▶ _WHAT IS NEEDED_
Tell how many lines in the data contain the string "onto", using a single number as the whole reply.

Start of INFORMATION

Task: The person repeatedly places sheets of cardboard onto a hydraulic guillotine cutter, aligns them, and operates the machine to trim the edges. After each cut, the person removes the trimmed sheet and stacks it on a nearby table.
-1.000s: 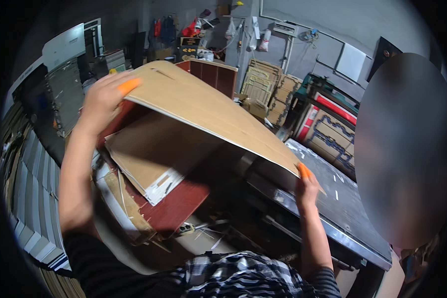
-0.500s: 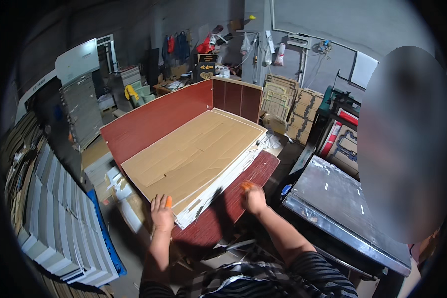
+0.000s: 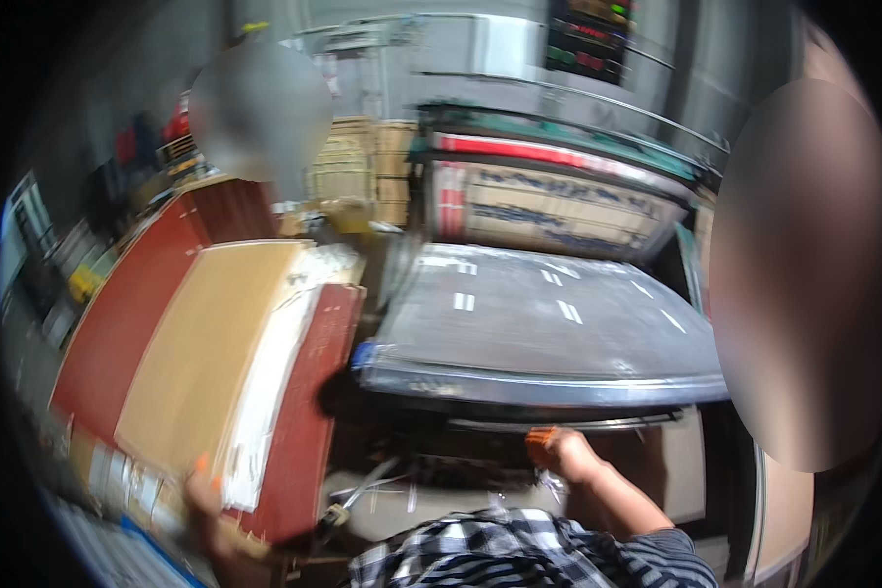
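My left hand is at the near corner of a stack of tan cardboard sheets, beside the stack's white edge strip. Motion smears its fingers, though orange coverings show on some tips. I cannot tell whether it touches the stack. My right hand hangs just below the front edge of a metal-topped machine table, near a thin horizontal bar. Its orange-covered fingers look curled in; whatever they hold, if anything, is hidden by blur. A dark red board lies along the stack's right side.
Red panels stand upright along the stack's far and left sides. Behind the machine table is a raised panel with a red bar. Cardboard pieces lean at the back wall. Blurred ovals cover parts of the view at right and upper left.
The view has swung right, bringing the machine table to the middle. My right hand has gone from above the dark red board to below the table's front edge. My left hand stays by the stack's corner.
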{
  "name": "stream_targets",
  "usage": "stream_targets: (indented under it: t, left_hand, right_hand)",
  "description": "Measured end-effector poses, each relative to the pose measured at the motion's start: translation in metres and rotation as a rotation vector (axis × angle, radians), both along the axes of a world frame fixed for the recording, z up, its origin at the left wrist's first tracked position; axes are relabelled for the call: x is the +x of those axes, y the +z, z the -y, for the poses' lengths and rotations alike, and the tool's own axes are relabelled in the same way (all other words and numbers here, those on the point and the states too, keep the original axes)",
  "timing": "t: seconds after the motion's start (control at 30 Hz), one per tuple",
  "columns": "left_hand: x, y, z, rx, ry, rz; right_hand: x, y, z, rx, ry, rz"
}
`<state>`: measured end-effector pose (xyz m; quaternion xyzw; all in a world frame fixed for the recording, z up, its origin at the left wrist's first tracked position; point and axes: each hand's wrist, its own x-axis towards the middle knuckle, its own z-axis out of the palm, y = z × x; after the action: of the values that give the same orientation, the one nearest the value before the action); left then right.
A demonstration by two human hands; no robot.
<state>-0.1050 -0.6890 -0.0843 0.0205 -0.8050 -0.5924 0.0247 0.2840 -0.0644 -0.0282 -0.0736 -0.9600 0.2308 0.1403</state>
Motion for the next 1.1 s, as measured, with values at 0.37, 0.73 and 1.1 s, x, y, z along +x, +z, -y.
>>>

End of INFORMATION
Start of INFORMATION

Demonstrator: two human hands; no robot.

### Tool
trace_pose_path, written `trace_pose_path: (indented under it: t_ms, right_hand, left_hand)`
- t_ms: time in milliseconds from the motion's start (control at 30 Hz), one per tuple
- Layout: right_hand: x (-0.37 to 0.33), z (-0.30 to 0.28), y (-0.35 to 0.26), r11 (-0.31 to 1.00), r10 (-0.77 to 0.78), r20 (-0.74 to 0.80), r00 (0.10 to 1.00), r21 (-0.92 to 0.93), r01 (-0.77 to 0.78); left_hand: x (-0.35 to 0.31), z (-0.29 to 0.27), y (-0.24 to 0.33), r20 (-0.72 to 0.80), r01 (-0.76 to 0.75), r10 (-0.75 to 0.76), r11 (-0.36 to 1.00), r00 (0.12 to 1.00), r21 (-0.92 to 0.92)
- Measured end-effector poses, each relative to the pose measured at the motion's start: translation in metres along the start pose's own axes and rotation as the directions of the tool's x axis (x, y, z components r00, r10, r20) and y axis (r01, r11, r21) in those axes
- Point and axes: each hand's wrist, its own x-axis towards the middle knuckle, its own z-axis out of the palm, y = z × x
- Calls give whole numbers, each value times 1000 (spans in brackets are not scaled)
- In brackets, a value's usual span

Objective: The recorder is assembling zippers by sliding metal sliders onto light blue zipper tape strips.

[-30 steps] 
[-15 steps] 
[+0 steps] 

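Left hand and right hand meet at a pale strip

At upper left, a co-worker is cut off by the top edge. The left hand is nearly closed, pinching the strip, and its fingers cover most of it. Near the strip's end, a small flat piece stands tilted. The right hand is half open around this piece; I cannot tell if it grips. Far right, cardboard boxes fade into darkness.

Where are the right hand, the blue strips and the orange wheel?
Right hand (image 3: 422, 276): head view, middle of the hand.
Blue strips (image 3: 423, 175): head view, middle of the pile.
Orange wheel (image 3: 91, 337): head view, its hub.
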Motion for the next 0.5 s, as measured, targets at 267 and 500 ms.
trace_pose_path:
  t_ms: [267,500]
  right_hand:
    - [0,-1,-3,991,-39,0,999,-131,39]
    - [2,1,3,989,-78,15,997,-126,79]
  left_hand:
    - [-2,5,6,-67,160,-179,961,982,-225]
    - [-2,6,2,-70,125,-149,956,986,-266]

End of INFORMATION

▶ _SOLUTION FOR THIS EXERCISE_
2